When other brands at this price point offer more than 24 hours of total listening time, these numbers admittedly fall a little flat. I will point out that the battery life here is on-par or even a little better than what I got routinely with the SoundSport earbuds in last the generation, and considering there is ANC on these earbuds (a notoriously heavy drain on battery life), Bose has clearly done something to bolster the battery life. But at this price point, it still feels just a bit low. 

The spec sheet claims you get 6 hours of constant listening on a single charge with the earbuds alone, and you can get 12 additional hours with the additional charge provided by the battery case.

Bose makes up for it a bit with USB C-based quick charging (giving you 2 hours of listening with a 15-minute charge) to get you going in a pinch. And there’s even Qi-certified wireless charging tech baked into the battery case—something I’m shocked to see included on so few premium true wireless headphone offerings. But it’s included here, and it works great.

Connectivity and Codecs: Just enough to stay out of the way

Bose enlists Bluetooth 5.1 to power the wireless transmission on the QuietComfort earbuds, promising about 30 feet of solid connectivity. My experience tends to vary greatly even with other Bluetooth 5.0 earbuds because my apartment has lots of thick plaster walls, and I’m often walking around the heavily populated NYC streets. While I sometimes ran into issues with the SoundSport, Bose has managed to give truly stable connectivity with the QC buds. So far, so good. 

What isn’t quite as solid is the Bluetooth codecs on offer here, as you’ll only find the standard SBC and AAC options. When more and more mainstream earbuds are going the way of aptX or LDAC, which are much lossier means of compression for Bluetooth transmission, it feels like a strange omission for nearly $300 earphones. It’s likely that Bose has forgone aptX because it is a third-party software integration made by Qualcomm, and Bose is a brand that tends to like full control over their software and digital signal processing. None of this is a true dealbreaker, but it’s definitely important to note.

Bose QuietComfort Earbuds

Lifewire / Jason Schneider

Software, Controls and Extras: More than expected

Bose earbuds tend to opt for a much simpler experience, giving you just a few onboard controls and not much else. It can be tough for a brand to fit a lot of bells and whistles into something as tiny as an earbud, so when a company is able to fit some cool tricks into a small package, it’s pretty impressive. This generation, rather than using buttons, Bose has included touch controls on each ear, with the right earbud taking care of track-skipping and voice assistance and the left earbud controlling the ANC and an additional assignable parameter. Much of this is even more intuitive when you pair the functionality with the Bose Music app.

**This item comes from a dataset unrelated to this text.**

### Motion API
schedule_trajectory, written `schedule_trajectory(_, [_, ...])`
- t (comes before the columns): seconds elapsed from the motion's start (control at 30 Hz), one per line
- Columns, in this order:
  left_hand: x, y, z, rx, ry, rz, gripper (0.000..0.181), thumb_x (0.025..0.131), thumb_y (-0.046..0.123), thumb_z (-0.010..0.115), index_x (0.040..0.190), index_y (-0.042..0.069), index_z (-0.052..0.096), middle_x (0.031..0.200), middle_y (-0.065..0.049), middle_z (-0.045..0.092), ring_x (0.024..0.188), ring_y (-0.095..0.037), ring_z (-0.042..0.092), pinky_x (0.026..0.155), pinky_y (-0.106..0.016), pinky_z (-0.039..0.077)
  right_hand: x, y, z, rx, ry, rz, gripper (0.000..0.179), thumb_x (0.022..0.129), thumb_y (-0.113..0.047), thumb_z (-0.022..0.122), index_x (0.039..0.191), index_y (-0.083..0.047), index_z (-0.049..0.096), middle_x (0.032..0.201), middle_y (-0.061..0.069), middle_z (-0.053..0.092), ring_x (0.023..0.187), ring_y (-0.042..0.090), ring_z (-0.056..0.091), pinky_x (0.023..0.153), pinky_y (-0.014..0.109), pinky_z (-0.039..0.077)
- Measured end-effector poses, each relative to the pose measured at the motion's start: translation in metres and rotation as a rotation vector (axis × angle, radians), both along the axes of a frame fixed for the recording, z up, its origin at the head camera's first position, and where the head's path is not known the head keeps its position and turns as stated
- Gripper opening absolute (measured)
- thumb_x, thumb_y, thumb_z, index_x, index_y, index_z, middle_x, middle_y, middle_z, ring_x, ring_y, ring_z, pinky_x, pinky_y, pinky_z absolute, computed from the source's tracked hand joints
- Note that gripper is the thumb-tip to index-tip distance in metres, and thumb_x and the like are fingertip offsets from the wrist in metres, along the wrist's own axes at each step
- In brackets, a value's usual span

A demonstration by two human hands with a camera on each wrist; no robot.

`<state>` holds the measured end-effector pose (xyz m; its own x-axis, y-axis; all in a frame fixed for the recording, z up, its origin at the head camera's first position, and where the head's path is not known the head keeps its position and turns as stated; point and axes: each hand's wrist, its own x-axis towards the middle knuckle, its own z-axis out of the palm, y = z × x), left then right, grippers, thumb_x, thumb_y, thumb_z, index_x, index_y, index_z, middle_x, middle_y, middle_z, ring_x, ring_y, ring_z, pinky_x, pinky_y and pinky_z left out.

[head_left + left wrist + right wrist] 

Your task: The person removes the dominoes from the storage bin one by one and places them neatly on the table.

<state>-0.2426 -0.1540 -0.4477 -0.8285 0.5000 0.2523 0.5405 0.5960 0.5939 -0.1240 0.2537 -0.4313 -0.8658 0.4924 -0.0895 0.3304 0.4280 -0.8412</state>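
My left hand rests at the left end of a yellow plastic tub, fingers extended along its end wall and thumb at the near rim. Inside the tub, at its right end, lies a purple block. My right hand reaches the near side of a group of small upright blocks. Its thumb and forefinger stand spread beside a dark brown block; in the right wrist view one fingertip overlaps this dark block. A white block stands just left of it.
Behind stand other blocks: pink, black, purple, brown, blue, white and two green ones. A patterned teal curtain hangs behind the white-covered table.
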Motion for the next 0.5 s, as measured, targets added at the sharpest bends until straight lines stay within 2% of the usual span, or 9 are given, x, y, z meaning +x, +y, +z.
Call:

Normally Bose’s apps are very basic, but I was surprised at just how many options they offer this time around. You can control the amount of noise-canceling with up to 10 levels of precision. There are also sensors on each earbud that will automatically pause music when you remove an earbud and will auto-answer a call when you put an earbud into your ear—both features that were absent on last year’s SoundSport earbuds. Even the battery case has been redesigned to be easier to open and slightly more compact than last year’s. Overall this category is a big step up for Bose, and I’m happy to see all the improvements.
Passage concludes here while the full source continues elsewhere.